Theatre Review- The Siddhus of Upper Juhu


As the classical Bollywood number goes ,” Ae dil hai mushkil jeena yahan, zara hatke zara bach ke, yeh hai Bombay meri jaan!”
While it is still the city of aspiration and dreams, majorly due to Bollywood , once you land up the problems of this metropolis hit you. Bad roads, Noise, Water/Electricity problems, Neighbours who behave like strangers etc are just a few ones that the hustle bustle of the city hides behind its glowing lights. Whether you own a house or are a tenant, the experience or rather exposure to the crumbling infrastructure of the city sucks you in. Yet ask any true blue Mumbaikar and the response will be” Mumbai jaisi koi jagah nahi hai Boss!. Mein toh yahi settle hoga. Iss city  mein kuch toh baat hai!”
This is exactly the Dna of Balwinder Siddhu aka Bubbles( Rajit Kapur).  A financial executive who has poured out his life’s savings into an upper rise in Mumbai. Giving him company is his parsi wife Behruz (Shernaz Patel). In spite of living in a fancy locality, ( Andheri with an Upper Juhu snob) it is hardly the home they dreamed of. The constant roar of the aeroplanes, loud music from the neighbour’s house, barking street dogs, malfunctioning Ac and flush all add up to the stress that they otherwise find in their usual life.
The fact that every Mumbaikar faces these problems and on most occasions smiles through them is because the job security that this city gives. If that goes, the undercurrent chaos can get to you and make you feel helpless. That’s exactly what happens to Bubbles. On the night he loses his job, his home too gets burgled and that sets in the tone for his nervous breakdown. An ageing executive anyways has a limited shelf life in this city and in Bubble’s case it appears that even the job he was into wasn’t his passion in the first place. Hence the pain is intensified. How Behruz manages him and their lives post him sinking into depression forms the second half of the story.Caught it the other day playing at the revamped Royal Opera House, which is an experience in itself. 
Overall the first half is much more funny and raises expectations going into the interval. Witty one liners and the problems that you can relate to make it engaging. In the second half, more characters get introduced namely Bubble’s siblings. However this is where the plot loses its grip on the audience. The focus suddenly shifts from the Mumbai couple to his extended family who reach Mumbai to help him out. The energy of the first half gets deflated and one might struggle to sit through the second half apart from the scenes which the main couple have. The radio guy in the background keeps his interesting fillers going nevertheless.
Kapur shines in this one. Playing his character to the core, he is careful in not letting the comedy become a hamming exercise. It is effectively Punjabi over the top. Shernaz adds her own charm and plays the homemaker who transforms into the breadwinner once her husband sinks into depression. One she loses her job too is when the couple pop the perennial question, on whether the hardship that the city throws at them is worth the benefits it gives.

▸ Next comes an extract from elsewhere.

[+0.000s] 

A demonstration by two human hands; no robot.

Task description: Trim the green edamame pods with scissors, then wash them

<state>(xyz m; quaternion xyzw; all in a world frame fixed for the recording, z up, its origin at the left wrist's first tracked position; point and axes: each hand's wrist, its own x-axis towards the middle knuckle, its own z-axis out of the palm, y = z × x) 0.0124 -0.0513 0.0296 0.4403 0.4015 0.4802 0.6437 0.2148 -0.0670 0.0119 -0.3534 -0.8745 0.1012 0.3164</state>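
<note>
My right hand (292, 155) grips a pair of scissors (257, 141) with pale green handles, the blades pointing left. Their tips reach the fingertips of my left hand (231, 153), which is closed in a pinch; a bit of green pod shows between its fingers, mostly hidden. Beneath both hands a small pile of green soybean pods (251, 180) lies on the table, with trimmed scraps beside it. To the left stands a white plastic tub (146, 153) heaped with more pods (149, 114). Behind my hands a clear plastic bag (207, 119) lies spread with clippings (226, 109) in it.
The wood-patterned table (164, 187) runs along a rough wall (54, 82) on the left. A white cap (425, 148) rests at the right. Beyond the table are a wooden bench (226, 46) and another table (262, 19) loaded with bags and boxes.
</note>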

This is very much the question that all of us Mumbaikars face in our lives. Feel the ‘papad like walls’ ironically symbolise the thin line between stress and depression that we all go through.  Who knows the day the Job security goes, Balvinder or Behruz, every Mumbaikar will have his own story to tell. This city is nothing but a concrete jungle and as the saying goes in the jungle only the fittest survive.  This play probably is a reminder of this dark fact that the director Rahul Da Cunha wants us to wake up to. 
Ae dil hai mushkil jeena yahan, zara hatke zara bach ke, yeh hai ‘ab Mumbai’ meri jaan!